• About this task
Retype the entries. Match them exactly.

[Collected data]
============================================================

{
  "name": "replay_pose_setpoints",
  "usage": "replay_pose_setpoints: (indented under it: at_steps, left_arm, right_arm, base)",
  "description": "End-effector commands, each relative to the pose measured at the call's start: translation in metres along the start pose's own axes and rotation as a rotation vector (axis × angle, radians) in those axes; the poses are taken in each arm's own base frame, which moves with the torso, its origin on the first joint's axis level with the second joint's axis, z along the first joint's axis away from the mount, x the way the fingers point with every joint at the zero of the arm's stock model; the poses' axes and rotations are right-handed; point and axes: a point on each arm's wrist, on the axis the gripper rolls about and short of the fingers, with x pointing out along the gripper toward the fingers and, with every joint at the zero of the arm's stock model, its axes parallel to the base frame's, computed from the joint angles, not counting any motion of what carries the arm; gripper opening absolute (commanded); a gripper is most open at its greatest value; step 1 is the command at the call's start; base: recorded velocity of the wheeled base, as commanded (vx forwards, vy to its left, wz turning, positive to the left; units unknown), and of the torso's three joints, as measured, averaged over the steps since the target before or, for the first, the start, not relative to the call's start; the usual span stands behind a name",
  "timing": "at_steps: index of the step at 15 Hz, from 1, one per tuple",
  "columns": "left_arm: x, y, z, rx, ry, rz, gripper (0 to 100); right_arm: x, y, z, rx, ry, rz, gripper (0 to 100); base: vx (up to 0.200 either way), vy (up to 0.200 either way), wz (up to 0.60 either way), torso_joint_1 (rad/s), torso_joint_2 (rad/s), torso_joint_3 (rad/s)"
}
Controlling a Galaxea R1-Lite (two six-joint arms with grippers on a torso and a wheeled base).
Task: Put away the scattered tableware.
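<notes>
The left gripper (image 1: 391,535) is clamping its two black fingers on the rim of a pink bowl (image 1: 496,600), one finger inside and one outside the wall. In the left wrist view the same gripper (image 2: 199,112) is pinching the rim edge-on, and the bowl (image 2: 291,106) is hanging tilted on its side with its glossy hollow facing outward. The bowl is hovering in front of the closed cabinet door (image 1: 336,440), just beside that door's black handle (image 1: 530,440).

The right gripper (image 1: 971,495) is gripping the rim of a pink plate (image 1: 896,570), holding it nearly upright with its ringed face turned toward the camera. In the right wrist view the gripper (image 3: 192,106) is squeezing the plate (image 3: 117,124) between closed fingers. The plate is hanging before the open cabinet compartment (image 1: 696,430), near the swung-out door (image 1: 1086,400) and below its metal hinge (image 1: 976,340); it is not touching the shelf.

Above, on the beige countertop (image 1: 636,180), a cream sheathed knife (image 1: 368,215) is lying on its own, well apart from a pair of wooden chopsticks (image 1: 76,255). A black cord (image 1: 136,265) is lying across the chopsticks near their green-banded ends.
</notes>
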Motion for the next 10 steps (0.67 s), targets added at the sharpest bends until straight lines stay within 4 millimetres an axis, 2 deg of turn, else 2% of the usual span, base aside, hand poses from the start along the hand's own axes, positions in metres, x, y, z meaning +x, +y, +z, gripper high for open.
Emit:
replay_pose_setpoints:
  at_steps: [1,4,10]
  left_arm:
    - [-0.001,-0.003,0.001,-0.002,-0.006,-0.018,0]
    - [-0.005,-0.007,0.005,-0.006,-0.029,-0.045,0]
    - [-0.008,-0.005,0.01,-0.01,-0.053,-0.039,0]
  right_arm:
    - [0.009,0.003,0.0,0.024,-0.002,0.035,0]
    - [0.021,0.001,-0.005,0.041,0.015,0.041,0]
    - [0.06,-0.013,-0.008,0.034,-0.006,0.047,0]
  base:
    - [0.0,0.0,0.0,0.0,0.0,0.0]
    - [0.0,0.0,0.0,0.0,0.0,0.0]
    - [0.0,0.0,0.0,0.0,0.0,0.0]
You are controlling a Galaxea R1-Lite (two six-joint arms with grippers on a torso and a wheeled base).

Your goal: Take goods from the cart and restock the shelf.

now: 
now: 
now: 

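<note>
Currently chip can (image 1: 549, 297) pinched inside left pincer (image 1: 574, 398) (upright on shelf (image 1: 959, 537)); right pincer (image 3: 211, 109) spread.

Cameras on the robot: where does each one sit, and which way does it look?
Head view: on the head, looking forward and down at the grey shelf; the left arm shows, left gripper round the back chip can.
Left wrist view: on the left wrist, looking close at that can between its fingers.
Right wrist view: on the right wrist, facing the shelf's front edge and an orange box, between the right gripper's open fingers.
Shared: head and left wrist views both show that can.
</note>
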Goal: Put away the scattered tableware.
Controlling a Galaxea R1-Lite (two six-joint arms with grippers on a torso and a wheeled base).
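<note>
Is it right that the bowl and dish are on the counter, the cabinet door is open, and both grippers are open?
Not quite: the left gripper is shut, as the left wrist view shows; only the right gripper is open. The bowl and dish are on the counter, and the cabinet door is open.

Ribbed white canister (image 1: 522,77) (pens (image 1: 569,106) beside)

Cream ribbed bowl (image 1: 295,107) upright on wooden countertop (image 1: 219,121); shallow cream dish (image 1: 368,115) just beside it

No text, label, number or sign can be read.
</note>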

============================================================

• Completed task
{
  "name": "replay_pose_setpoints",
  "usage": "replay_pose_setpoints: (indented under it: at_steps, left_arm, right_arm, base)",
  "description": "End-effector commands, each relative to the pose measured at the call's start: translation in metres along the start pose's own axes and rotation as a rotation vector (axis × angle, radians) in those axes; the poses are taken in each arm's own base frame, which moves with the torso, its origin on the first joint's axis level with the second joint's axis, z along the first joint's axis away from the mount, x the way the fingers point with every joint at the zero of the arm's stock model; the poses' axes and rotations are right-handed; point and axes: a point on each arm's wrist, on the axis the gripper rolls about and short of the fingers, with x pointing out along the gripper toward the fingers and, with every joint at the zero of the arm's stock model, its axes parallel to the base frame's, computed from the joint angles, not counting any motion of what carries the arm; gripper opening absolute (commanded); a gripper is most open at its greatest value; step 1 is the command at the call's start; base: recorded velocity of the wheeled base, as commanded (vx forwards, vy to its left, wz turning, positive to the left; units unknown), and of the torso's three joints, as measured, averaged over the steps since the target before or, for the first, the start, not relative to the call's start; the usual span stands behind a name",
  "timing": "at_steps: index of the step at 15 Hz, from 1, one per tuple",
  "columns": "left_arm: x, y, z, rx, ry, rz, gripper (0 to 100); right_arm: x, y, z, rx, ry, rz, gripper (0 to 100); base: vx (up to 0.200 either way), vy (up to 0.200 either way), wz (up to 0.60 either way), torso_joint_1 (rad/s), torso_joint_2 (rad/s), torso_joint_3 (rad/s)"
}
Controlling a Galaxea R1-Lite (two six-joint arms with grippers on a torso and a wheeled base).
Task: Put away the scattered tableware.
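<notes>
The left gripper (image 1: 391,535) is clamping its two black fingers on the rim of a pink bowl (image 1: 496,600), one finger inside and one outside the wall. In the left wrist view the same gripper (image 2: 199,112) is pinching the rim edge-on, and the bowl (image 2: 291,106) is hanging tilted on its side with its glossy hollow facing outward. The bowl is hovering in front of the closed cabinet door (image 1: 336,440), just beside that door's black handle (image 1: 530,440).

The right gripper (image 1: 971,495) is gripping the rim of a pink plate (image 1: 896,570), holding it nearly upright with its ringed face turned toward the camera. In the right wrist view the gripper (image 3: 192,106) is squeezing the plate (image 3: 117,124) between closed fingers. The plate is hanging before the open cabinet compartment (image 1: 696,430), near the swung-out door (image 1: 1086,400) and below its metal hinge (image 1: 976,340); it is not touching the shelf.

Above, on the beige countertop (image 1: 636,180), a cream sheathed knife (image 1: 368,215) is lying on its own, well apart from a pair of wooden chopsticks (image 1: 76,255). A black cord (image 1: 136,265) is lying across the chopsticks near their green-banded ends.
</notes>
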Motion for the next 10 steps (0.67 s), targets added at the sharpest bends until straight lines stay within 4 millimetres an axis, 2 deg of turn, else 2% of the usual span, base aside, hand poses from the start along the hand's own axes, positions in metres, x, y, z meaning +x, +y, +z, gripper high for open.
Emit:
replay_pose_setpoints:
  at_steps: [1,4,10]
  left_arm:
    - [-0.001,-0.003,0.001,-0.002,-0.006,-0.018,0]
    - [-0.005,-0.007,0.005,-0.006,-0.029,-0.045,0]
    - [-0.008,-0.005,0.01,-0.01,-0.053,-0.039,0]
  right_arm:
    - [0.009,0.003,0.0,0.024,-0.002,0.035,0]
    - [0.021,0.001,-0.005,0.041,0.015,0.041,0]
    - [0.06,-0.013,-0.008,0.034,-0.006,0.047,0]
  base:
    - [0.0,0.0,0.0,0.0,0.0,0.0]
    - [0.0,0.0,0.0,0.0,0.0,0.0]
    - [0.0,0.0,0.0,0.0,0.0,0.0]
You are controlling a Galaxea R1-Lite (two six-joint arms with grippers on a torso and a wheeled base).

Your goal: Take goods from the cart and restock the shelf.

now: 
now: 
now: 

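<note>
Currently chip can (image 1: 549, 297) pinched inside left pincer (image 1: 574, 398) (upright on shelf (image 1: 959, 537)); right pincer (image 3: 211, 109) spread.

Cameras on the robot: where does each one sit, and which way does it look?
Head view: on the head, looking forward and down at the grey shelf; the left arm shows, left gripper round the back chip can.
Left wrist view: on the left wrist, looking close at that can between its fingers.
Right wrist view: on the right wrist, facing the shelf's front edge and an orange box, between the right gripper's open fingers.
Shared: head and left wrist views both show that can.
</note>
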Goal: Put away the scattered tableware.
Controlling a Galaxea R1-Lite (two six-joint arms with grippers on a torso and a wheeled base).
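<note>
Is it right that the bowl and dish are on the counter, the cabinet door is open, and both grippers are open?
Not quite: the left gripper is shut, as the left wrist view shows; only the right gripper is open. The bowl and dish are on the counter, and the cabinet door is open.

Ribbed white canister (image 1: 522,77) (pens (image 1: 569,106) beside)

Cream ribbed bowl (image 1: 295,107) upright on wooden countertop (image 1: 219,121); shallow cream dish (image 1: 368,115) just beside it

No text, label, number or sign can be read.
</note>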

Nothing remains to be answered in this exercise.